Die übrigen Listen umfassen Gottheiten, Verkörperungen, Sternbilder, Gegenstände (z. B. der Bogen des Odysseus), historische Stätten und Völker (sowohl Hades als auch Elysium sind verzeichnet!), sowie Autoren und Werke. Das Ganze schließt ab mit einer Reihe von Tabellen und zwei Karten. Die Tabellen geben in graphischer Form Überblicke über die wichtigsten Geschlechter, einschließlich der Göttergeschlechter. Will man z. B. wissen, wie sich die Argonauten zeitlich zum Trojanischen Krieg verhalten, kann man in der großen Tabelle "Contemporaries" nachsehen, einer chronologischen Aufstellung wichtiger Namen und Ereignisse, vom Chaos bis hin zu Tarquinius Superbus, mit Angabe der Jahreszahlen. Die Tabellen sind recht kompliziert, und es ist schwierig, deren Verwendbarkeit direkt zu beurteilen; jedoch sind alle Namen ebenfalls in der genealogischen Liste verzeichnet. Die eine der beiden Karten zeigt die Herkunft der Achaier und Trojaner sowie ihrer Verbündeten, die andere die Rückzüge der homerischen Helden (nostoi).
In allen wesentlichen Teilen wirkt dieser originelle Reiseführer in die Welt der Mythen zuverlässig und mit Sicherheit sehr brauchbar, z. B. bei der Lektüre griechischer Tragödien. Man findet schnell Aufschluß darüber, welche Bedeutung hinter einem Namen steckt und was die wichtigste Quelle ist. Daß die Epitheta der Gottheiten fehlen, muß akzeptiert werden, da die Genealogie im Vordergrund steht; eine Vollständigkeit in diesem Punkt würde vorausgesetzt haben, daß die Inschriften im Quellenmaterial enthalten sind. Doch hätte man gerne etwas über die Auswahl der Texte gewußt, warum fehlt z. B. Propertius? Zwei kleinere Anmerkungen sind anzubringen: für die Gestalten der römischen Mythologie wird die griechische Namensform nicht angegeben, auch dann nicht, wenn die Quelle griechisch ist, so z.
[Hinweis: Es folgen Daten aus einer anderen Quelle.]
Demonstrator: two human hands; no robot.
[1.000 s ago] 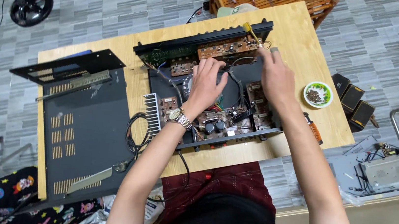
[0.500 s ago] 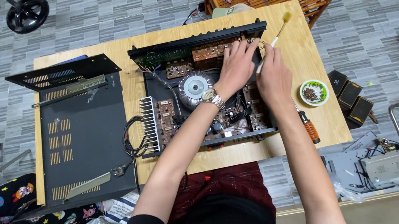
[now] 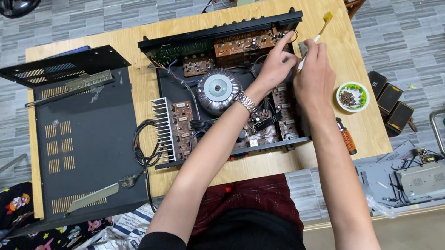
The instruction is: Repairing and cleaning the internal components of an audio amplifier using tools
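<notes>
The opened black audio amplifier chassis (image 3: 226,87) lies flat on the light wooden table (image 3: 131,49), its cover removed so that the circuit boards face upward and can be reached from above. The right hand (image 3: 314,77) holds a slim white-handled brush with a yellow end (image 3: 316,31); its fingers are closed around the lower handle, with the yellow end pointing up and away over the rear edge of the chassis. What the lower end of the brush meets is hidden by the hand. The left hand (image 3: 274,64), with a metal wristwatch (image 3: 245,103) on its wrist, rests at the rear right corner of the chassis, touching the right hand. Its fingers are curled together near the brown circuit board (image 3: 242,41); whether they pinch a part cannot be determined.

The round silver toroidal transformer (image 3: 218,89) sits mid-chassis, left of both hands. The black perforated metal cover (image 3: 85,143) lies set aside to the left, clear of the work area. A small green-rimmed bowl of dark small parts (image 3: 352,97) stands just right of the chassis, within reach of the right hand. An orange-handled tool (image 3: 346,137) lies near the table's right edge.
</notes>
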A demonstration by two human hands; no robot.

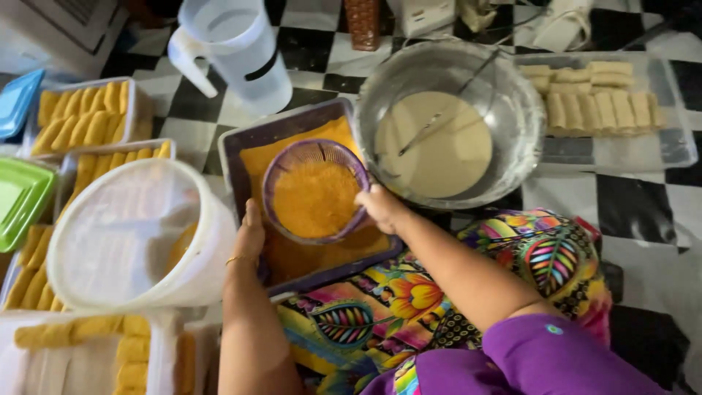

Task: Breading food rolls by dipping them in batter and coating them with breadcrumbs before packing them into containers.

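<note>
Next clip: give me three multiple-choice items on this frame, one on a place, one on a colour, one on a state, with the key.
1. Where does the purple sieve sit?
A. Over the purple tray of orange crumbs
B. Inside the metal bowl
C. On the green lid

2. What colour is the batter in the metal bowl?
A. Bright green
B. Pale beige
C. Dark red

3. How is the right hand placed?
A. Resting flat on the floor
B. Inside the white jug
C. Fingers on the sieve's rim

Key:
1 A, the sieve lies within the purple tray, crumbs under it.
2 B, the batter is pale beige with a whisk in it.
3 C, the right hand grips the rim while the left hand rests at the tray.
</note>
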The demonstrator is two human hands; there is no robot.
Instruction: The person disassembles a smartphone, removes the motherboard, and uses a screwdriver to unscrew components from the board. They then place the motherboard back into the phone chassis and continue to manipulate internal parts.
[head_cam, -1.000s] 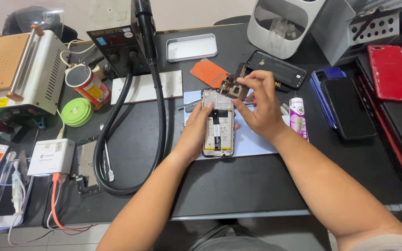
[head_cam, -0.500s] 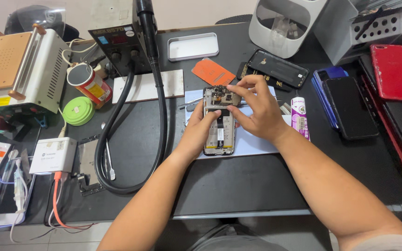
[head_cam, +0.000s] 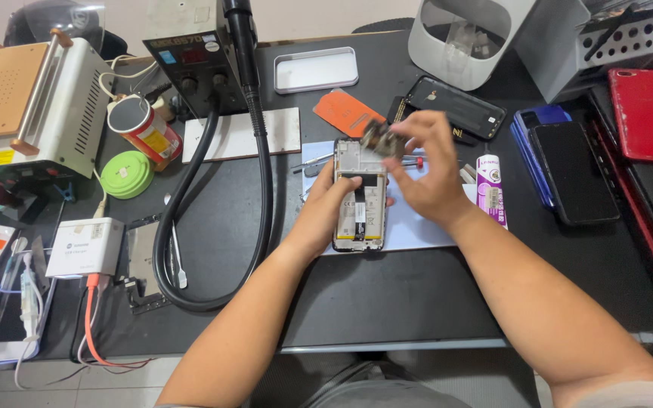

B. für Romus. Das Literaturverzeichnis kann den Eindruck erwecken, daß gewisse fragmentarisch bewahrt gebliebene Werke, wie das Epos Cypria, vollständig erhalten sind.
(Übersetzt aus dem Schwedischen von Marion Hantke)
A reader's review at Amazon
"This book is verily a jewel !" Reviewer from Denmark, May 28, 2002.
This book is a dictionary taking a genealogical approach to Greek Mythology. This means, that it is concerned with how the various Gods, creatures and men are related to each other. This is structured and explained through a large and detailed dictionary along with numerous visual family trees. Each entry in the dictionary contains the name (mostly in both its English and Greek form), a small description, the family ties (parents, men/wife(s), children), as well as stating places in the body of classical literature where the person appears. The book is very valuable both for quick reference and for more lengthy studies of family ties.
It is perhaps not the first book you should buy about Greek Mythology, since it does not hold in length retellings of the Greek myths. It is, however, definitely the book you should buy as soon as you are ready for a both general and detailed overview of the characters and the literature of Greek Mythology.